For a square matrix \(A\), the principal submatrix (of size \(r\)) is the matrix

\[ A^{(r)} = (a_{ij})_{1 \le i, j \le r}. \]

I.e., it is the matrix consisting of the first \(r\) rows and columns of \(A\).

Proposition 7.12

Let \(A \in {\mathrm {Mat}}_{n \times n}\) be a symmetric square matrix. The following are equivalent:

  1. the bilinear form \({\left \langle -, - \right \rangle_{A}}\) is positive definite, i.e., \({\left \langle v, v \right \rangle_{A}} \ge 0\) for all \(v \in {\bf R}^n\),

  2. \(A\) is positive definite,

  3. For all \(1 \le r \le n\), \(\det (A^{(r)}) > 0\).

In particular, any positive definite matrix \(A\) has \(\det A > 0\). Therefore such a matrix is invertible (Theorem 5.15).

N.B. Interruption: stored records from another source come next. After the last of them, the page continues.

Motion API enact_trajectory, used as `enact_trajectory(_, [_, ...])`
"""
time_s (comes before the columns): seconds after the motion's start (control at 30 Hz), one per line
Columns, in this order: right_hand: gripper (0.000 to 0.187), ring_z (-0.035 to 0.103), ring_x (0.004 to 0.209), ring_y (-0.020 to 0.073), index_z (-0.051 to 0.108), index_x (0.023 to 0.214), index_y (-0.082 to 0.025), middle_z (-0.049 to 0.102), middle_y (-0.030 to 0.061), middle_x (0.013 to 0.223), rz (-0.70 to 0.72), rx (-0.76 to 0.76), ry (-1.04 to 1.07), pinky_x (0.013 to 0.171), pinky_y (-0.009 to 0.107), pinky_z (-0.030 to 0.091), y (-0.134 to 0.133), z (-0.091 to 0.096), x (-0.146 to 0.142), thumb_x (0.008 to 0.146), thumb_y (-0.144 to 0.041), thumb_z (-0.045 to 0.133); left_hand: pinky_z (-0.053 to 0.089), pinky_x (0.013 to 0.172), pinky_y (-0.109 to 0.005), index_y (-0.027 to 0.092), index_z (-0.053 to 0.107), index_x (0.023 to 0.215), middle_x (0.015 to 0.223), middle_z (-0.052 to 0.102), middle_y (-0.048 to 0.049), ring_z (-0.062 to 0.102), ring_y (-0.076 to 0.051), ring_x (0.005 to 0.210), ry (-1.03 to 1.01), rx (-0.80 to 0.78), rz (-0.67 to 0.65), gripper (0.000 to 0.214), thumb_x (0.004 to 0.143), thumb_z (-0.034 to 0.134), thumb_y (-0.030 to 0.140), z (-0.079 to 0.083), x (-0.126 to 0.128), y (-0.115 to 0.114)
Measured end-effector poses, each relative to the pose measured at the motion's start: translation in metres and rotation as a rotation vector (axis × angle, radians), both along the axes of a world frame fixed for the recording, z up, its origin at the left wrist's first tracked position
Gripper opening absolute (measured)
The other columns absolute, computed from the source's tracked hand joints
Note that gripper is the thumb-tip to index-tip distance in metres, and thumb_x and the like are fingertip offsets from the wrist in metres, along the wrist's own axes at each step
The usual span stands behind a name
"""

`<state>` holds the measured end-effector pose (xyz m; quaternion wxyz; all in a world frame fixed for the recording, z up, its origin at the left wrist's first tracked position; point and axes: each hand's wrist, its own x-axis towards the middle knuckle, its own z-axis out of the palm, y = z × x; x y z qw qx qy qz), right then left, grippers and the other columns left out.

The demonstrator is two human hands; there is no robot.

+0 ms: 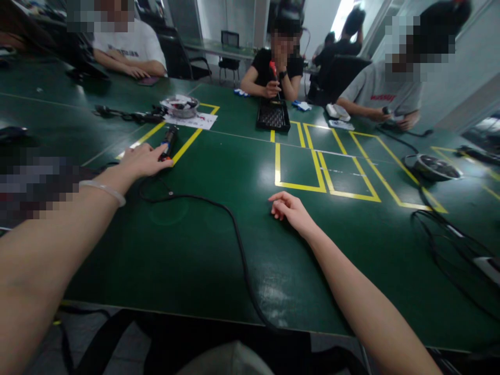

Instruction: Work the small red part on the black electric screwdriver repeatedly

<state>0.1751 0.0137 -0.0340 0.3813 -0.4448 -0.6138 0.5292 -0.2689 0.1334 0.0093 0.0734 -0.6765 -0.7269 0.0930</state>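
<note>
My left hand [142, 160] reaches over the green table to a black cylindrical tool [171, 136] with small blue and orange parts near its close end. Thumb and index finger are stretched apart at that end, at or touching it; a firm grip does not show. The tool lies inside a yellow tape outline [187, 147]. My right hand [289, 209] rests on the table at the middle, holding nothing, its index finger extended and the others loosely curled. A black cable [230, 213] runs between my two hands towards the near table edge.
Beyond the tool, a round metal bowl [182, 105] with small items stands on white paper [199, 122]. A black tray [273, 115] stands before a person holding a red-tipped tool. More tape outlines [300, 186], another bowl [437, 167] and loose cables [433, 234] are to the right.
</note>
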Motion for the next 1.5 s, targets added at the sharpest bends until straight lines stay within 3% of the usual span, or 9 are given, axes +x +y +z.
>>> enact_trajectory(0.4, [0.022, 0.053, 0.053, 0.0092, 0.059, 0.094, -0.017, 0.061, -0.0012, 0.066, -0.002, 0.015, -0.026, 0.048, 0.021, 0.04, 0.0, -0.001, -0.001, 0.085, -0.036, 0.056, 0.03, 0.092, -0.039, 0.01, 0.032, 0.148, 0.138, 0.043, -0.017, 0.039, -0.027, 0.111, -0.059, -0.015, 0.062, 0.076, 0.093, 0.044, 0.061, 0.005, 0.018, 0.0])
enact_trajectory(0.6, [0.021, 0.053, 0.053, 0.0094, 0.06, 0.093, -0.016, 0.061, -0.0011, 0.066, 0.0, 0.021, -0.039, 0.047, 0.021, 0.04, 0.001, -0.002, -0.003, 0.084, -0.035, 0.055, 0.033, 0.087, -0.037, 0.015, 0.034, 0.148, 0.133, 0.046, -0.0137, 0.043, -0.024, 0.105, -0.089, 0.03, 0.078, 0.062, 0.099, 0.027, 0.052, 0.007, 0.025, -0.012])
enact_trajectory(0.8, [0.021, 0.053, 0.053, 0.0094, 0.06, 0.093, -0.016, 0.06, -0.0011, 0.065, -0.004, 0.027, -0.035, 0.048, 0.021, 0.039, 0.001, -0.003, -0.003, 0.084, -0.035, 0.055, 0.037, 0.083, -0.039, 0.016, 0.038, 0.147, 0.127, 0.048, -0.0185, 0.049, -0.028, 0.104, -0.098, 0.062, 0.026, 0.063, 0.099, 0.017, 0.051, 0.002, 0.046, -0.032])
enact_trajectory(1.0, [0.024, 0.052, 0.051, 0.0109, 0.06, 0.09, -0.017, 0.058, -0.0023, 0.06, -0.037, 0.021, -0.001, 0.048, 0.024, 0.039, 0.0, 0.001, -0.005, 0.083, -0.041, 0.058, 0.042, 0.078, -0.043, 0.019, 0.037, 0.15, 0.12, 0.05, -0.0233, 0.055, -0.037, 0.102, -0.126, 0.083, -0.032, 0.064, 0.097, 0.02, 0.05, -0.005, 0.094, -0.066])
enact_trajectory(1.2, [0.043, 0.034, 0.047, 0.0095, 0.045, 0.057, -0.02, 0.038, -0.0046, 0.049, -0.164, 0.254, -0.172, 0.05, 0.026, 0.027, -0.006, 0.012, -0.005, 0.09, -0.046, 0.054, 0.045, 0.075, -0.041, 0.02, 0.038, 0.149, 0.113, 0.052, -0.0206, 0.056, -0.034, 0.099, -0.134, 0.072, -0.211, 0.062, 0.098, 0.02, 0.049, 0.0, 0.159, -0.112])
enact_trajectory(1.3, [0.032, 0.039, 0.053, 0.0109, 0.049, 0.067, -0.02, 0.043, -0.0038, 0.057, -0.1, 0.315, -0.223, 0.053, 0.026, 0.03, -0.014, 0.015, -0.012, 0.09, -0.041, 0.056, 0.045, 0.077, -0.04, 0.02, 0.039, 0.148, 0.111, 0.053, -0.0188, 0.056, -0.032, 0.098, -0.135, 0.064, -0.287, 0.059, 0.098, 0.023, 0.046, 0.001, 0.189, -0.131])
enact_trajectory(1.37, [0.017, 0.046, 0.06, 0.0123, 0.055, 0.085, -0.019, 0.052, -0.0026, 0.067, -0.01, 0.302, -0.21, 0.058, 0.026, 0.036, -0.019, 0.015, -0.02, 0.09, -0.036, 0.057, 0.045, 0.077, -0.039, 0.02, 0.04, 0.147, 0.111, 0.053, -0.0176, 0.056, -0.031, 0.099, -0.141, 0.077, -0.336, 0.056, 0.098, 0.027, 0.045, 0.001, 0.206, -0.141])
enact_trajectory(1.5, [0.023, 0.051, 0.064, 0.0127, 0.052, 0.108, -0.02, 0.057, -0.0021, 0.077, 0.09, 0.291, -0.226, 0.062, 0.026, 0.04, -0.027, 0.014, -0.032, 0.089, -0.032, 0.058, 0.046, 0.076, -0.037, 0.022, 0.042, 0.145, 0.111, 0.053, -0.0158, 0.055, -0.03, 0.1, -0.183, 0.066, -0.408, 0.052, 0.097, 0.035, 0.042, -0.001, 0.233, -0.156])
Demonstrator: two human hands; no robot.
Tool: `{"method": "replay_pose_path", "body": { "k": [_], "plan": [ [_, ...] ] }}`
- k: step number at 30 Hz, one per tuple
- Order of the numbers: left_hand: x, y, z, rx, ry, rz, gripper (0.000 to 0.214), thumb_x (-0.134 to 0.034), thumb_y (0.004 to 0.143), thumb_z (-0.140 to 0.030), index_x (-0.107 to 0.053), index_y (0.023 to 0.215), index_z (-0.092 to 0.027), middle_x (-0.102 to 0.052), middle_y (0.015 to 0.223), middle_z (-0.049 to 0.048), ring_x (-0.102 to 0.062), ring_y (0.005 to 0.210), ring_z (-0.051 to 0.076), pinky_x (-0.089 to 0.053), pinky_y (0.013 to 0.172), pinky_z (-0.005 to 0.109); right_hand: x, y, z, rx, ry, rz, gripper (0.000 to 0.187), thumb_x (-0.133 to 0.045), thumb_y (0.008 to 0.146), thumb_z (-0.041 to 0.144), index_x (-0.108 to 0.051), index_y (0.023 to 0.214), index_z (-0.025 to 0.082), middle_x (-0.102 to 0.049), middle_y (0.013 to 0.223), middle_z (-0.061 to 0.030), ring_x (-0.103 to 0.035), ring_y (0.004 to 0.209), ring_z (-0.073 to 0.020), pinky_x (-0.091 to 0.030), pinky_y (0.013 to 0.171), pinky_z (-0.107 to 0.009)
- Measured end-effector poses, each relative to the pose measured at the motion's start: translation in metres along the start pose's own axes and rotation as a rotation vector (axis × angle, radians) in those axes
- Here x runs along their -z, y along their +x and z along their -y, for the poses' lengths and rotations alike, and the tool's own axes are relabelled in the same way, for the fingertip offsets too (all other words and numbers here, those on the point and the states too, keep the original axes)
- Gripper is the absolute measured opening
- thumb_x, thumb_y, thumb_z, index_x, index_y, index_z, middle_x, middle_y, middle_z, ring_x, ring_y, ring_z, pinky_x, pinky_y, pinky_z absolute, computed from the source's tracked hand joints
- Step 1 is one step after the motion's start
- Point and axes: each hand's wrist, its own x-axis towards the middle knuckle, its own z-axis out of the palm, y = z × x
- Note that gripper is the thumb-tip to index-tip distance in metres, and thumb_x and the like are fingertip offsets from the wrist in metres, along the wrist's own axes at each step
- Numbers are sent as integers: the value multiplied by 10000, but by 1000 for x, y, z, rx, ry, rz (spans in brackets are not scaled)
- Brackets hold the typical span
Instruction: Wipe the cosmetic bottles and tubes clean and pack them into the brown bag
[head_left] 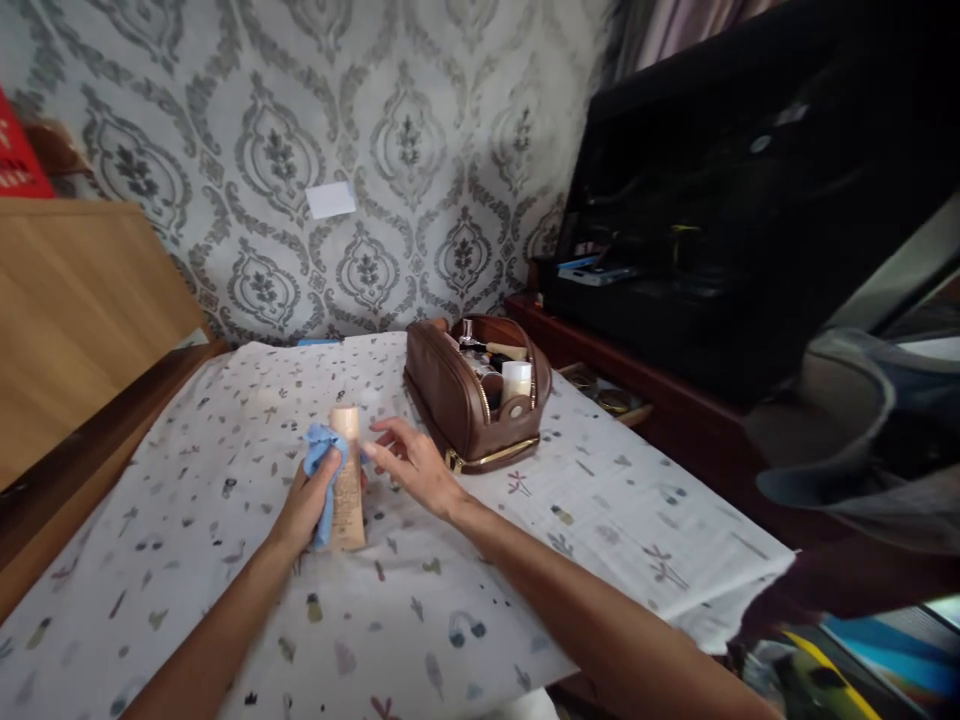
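Toward the middle of the table (225,620), a little closer to its far edge than to you, the beige tube (348,490) stands on its base, with its long axis running straight up from the printed cover. Your left hand (306,508) is the one on it. It comes in from the tube's left side and closes around the lower half, with a blue cloth (322,465) bunched between palm and tube and the thumb pressing the cloth against it. Your right hand (417,466) sits just to the right of the tube at about the same height, spread wide and flat and holding nothing. Its fingertips point at the tube's upper part and are close to it, but motion blur hides whether they touch. Behind your right hand, toward the far right corner, the brown toiletry bag (457,410) lies unzipped, clear of both hands, with bottles showing inside.
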Motion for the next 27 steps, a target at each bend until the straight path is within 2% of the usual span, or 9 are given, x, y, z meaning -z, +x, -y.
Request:
{"method": "replay_pose_path", "body": {
  "k": [2, 6, 11, 15, 18, 21, 27],
  "plan": [
    [-1, -2, -2, -13, 18, 23, 628, -670, 692, -780, -690, 798, -161, -730, 709, 67, -669, 608, 214, -521, 588, 288, -1, -1, 3, 35, 40, 34, 650, -598, 877, 697, -594, 1293, 198, -669, 915, -35, -596, 712, -145, -446, 651, -268],
    [-2, -6, -8, -52, 32, 102, 508, -756, 699, -644, -699, 828, -155, -748, 754, 64, -679, 669, 218, -537, 655, 297, -3, -3, 8, 59, 78, 31, 632, -593, 888, 678, -595, 1300, 198, -644, 847, -4, -539, 634, -118, -432, 649, -271],
    [-9, -11, -15, -46, 95, 151, 440, -827, 616, -537, -703, 798, -156, -757, 770, 63, -704, 737, 249, -553, 666, 303, 0, -1, 10, 55, 179, -8, 557, -584, 864, 698, -634, 1069, 183, -567, 759, 20, -497, 650, -117, -404, 595, -247],
    [-14, -15, -19, 29, 93, 169, 442, -860, 541, -464, -714, 850, -184, -771, 801, 47, -723, 763, 263, -583, 696, 330, 0, 4, 9, -27, 374, -5, 590, -690, 730, 748, -575, 904, 196, -510, 684, 47, -461, 600, -106, -371, 525, -233],
    [-15, -17, -23, 57, 119, 178, 434, -878, 475, -402, -709, 819, -197, -773, 802, 40, -722, 769, 263, -589, 731, 343, -1, 4, 9, -57, 424, -42, 592, -744, 672, 729, -572, 868, 197, -514, 688, 44, -443, 601, -104, -351, 516, -233],
    [-15, -19, -26, 58, 181, 212, 402, -877, 452, -368, -712, 777, -199, -763, 776, 31, -708, 768, 254, -579, 758, 341, 1, 4, 11, -29, 407, -101, 560, -738, 691, 710, -594, 852, 193, -510, 696, 32, -441, 641, -117, -349, 526, -234],
    [-20, -20, -24, 60, 270, 401, 308, -859, 528, -408, -690, 684, -202, -711, 666, 14, -658, 684, 210, -550, 713, 310, 21, 7, 20, 4, 430, -253, 544, -685, 744, 722, -603, 869, 199, -502, 747, 8, -424, 681, -134, -350, 553, -250]
  ]
}}
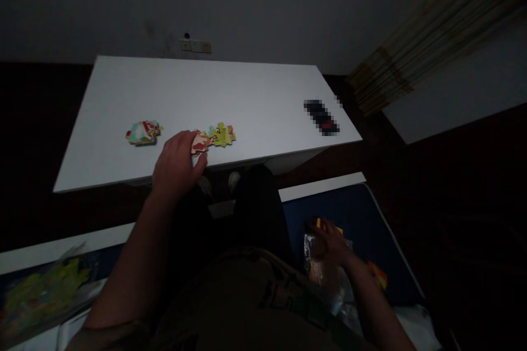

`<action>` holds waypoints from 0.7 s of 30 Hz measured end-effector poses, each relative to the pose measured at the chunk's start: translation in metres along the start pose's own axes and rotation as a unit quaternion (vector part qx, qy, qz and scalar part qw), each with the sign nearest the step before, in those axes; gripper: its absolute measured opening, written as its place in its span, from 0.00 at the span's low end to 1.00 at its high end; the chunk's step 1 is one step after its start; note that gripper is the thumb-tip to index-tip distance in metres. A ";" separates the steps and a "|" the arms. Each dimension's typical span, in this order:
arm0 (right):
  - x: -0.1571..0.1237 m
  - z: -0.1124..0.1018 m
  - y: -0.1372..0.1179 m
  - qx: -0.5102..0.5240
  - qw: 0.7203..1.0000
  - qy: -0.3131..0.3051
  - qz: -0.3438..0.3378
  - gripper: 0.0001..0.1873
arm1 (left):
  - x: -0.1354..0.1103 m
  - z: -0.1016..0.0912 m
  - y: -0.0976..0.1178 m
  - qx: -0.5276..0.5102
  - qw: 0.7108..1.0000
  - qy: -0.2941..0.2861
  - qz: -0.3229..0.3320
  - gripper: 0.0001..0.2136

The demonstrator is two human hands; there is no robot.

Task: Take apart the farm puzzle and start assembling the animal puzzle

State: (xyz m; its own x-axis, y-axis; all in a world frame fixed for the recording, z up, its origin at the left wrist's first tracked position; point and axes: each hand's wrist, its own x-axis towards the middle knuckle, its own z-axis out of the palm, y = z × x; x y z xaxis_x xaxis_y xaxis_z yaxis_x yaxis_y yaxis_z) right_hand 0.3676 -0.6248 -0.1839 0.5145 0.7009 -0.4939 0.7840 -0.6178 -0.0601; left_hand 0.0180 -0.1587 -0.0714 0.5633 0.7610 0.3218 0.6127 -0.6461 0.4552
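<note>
My left hand (176,163) reaches over the near edge of a white table (214,93), fingers curled on a reddish jigsaw piece (200,143). That piece touches a joined cluster of green and yellow pieces (222,134) just to its right. A separate small clump of colourful pieces (143,132) lies further left on the table. My right hand (327,241) is down at my right side, resting in a crinkly clear plastic bag (325,271) with puzzle pieces; an orange piece (319,223) shows at its fingertips.
A dark blurred-out object (321,116) lies near the table's right edge. A blue surface with a white border (362,214) holds the bag. A colourful printed sheet (41,290) lies at lower left. The room is dim; a curtain (432,33) hangs at the right.
</note>
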 end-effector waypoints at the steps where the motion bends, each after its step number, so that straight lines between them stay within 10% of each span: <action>1: 0.000 0.001 -0.003 -0.014 1.000 -0.025 -0.004 0.40 | 0.000 0.001 -0.001 -0.002 1.000 0.004 0.003 0.29; 5: 0.010 -0.011 -0.008 0.022 0.999 -0.001 -0.046 0.20 | -0.002 0.006 -0.004 -0.004 0.999 0.024 0.021 0.28; 10: 0.030 -0.079 -0.041 0.225 0.969 0.044 -0.091 0.13 | -0.007 0.011 -0.007 -0.038 0.994 0.097 0.045 0.26; 13: 0.044 -0.137 -0.093 0.280 0.930 0.153 -0.182 0.13 | -0.019 0.007 0.008 -0.090 0.981 0.148 0.088 0.22; 16: 0.059 -0.193 -0.162 0.307 0.877 0.239 -0.280 0.11 | -0.034 0.002 0.042 -0.183 0.975 0.055 0.116 0.32; 18: 0.071 -0.225 -0.209 0.313 0.845 0.277 -0.334 0.11 | -0.040 -0.003 0.065 -0.253 0.963 -0.041 0.085 0.43; 21: 0.092 -0.259 -0.265 0.327 0.808 0.312 -0.378 0.12 | -0.039 -0.011 0.082 -0.312 0.948 -0.044 -0.035 0.29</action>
State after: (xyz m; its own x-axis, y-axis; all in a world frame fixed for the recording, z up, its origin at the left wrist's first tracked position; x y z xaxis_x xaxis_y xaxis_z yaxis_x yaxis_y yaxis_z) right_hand 0.2970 -0.3043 0.0110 0.2095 0.8831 0.4198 0.7094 0.1582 -0.6868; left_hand 0.0403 -0.2401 -0.0376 0.5947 0.7750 0.2137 0.2192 -0.4120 0.8844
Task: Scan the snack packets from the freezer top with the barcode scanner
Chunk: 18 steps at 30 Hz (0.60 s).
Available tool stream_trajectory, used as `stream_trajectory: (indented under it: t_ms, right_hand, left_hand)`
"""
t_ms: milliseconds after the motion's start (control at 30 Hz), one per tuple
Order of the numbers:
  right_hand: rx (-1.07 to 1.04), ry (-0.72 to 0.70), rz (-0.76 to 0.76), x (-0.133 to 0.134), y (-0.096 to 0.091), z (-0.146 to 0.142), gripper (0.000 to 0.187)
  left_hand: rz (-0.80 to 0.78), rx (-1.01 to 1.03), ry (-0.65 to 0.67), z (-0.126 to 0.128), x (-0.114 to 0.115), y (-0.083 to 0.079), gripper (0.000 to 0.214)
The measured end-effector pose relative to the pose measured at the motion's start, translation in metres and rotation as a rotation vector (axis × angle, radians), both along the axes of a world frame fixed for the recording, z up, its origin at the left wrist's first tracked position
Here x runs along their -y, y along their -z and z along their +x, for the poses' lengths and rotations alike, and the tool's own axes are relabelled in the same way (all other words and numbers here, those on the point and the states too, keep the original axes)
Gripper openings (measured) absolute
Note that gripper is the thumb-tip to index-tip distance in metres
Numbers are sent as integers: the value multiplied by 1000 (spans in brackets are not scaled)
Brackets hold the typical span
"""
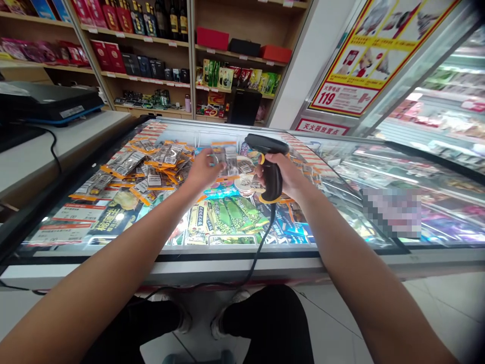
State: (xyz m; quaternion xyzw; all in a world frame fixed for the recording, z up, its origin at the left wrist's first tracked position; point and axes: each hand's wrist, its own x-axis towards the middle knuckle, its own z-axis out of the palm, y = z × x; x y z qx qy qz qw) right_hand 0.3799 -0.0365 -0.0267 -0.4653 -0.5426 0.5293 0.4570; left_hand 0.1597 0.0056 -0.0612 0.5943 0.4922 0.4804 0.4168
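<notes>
In my right hand (pixel 282 172) is a black handheld barcode scanner (pixel 273 177), gripped by its handle with its head pointing left. My left hand (pixel 204 169) pinches a small clear packet with orange edges (pixel 229 161) just left of the scanner head. A heap of similar packets (pixel 162 162) lies on the freezer's glass top, left of my left hand. More packets lie partly hidden behind and under the scanner. Through the glass, green ice-pop wrappers (pixel 233 215) show below my hands.
The scanner's cable (pixel 261 247) hangs over the freezer's front edge (pixel 227 275) and runs left. A white counter (pixel 76 146) with a black device (pixel 53 103) stands at left. Shelves (pixel 140 38) of bottles and boxes line the back. A second glass-topped freezer (pixel 435 177) adjoins at right.
</notes>
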Motion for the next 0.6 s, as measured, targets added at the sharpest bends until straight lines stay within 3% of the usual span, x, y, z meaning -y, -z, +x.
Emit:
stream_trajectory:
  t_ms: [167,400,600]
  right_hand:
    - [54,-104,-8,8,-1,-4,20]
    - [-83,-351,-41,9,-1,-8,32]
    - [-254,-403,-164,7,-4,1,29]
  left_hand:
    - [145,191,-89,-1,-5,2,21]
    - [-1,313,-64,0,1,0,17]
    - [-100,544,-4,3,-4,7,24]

A proof of this criterion requires methods from §Section 7.3.

Example 7.13

Consider the matrix \(A = \left ( \begin{array}{ccc} 1 & 2 & t \\ 2 & 5 & 8 \\ t & 7 & 14 \end{array} \right )\), where \(t \in {\bf R}\) is some parameter. We inspect its positive definiteness: since \(A^{(1)} = 1\) is positive, \(\det A^{(2)} = \det \left ( \begin{array}{cc} 1 & 2 \\ 2 & 5 \end{array} \right ) = 1 > 0\) and \(\det A = \det A^{(3)} = -5t^2 + 32t -50\). For \(t = 3\), this equals \(+1\), so the matrix \(A\) is positive definite in this case. For \(t=4\), this equals \(-2\), so the matrix \(A\) is indefinite in this case.

Example 7.14

The defininiteness of matrices has applications in analysis: for a (twice differentiable) function \(f : {\bf R}^2 \to {\bf R}\), such as

\[ f(x,y)= x^2 + y^2, \]

one considers the so-called Hesse matrix, which is given by

\[ \left ( \begin{array}{cc} \frac{\partial^2 f}{\partial x \partial x} & \frac{\partial^2 f}{\partial x \partial y} \\ \frac{\partial^2 f}{\partial y \partial x} & \frac{\partial^2 f}{\partial y \partial xy} \end{array} \right ). \]

For the above function it is

\[ \left ( \begin{array}{cc} 2 & 0 \\ 0 & 2 \end{array} \right ), \]

which is positive definite. By contrast, for \(g(x, y)=x^2 - y^2\), it is \(\left ( \begin{array}{cc} 2 & 0 \\ 0 & -2 \end{array} \right )\), which is indefinite. One proves in analysis that the positive defininetess of the Hesse matrix implies that there is a local minimum at a given point \((x,y)\), provided that \(\frac{\partial f}{\partial x} = \frac{\partial f}{\partial y} = 0\) at this point. Thus, \(f\) has a local minimum at the point \((0,0)\), but \(g\) does not.

The function g(x, y) = x2 − y2 has a saddle point at (0, 0); informally this means that there are directions in which g increases (here the x-direction, shown blue), and directions in which g decreases (the y-direction, red parabola).
The function f(x, y) = x2 + y2 has a local minimum at (0, 0). Informally this means that moving in any direction from the point (0, 0), the value of f(x, y) increases.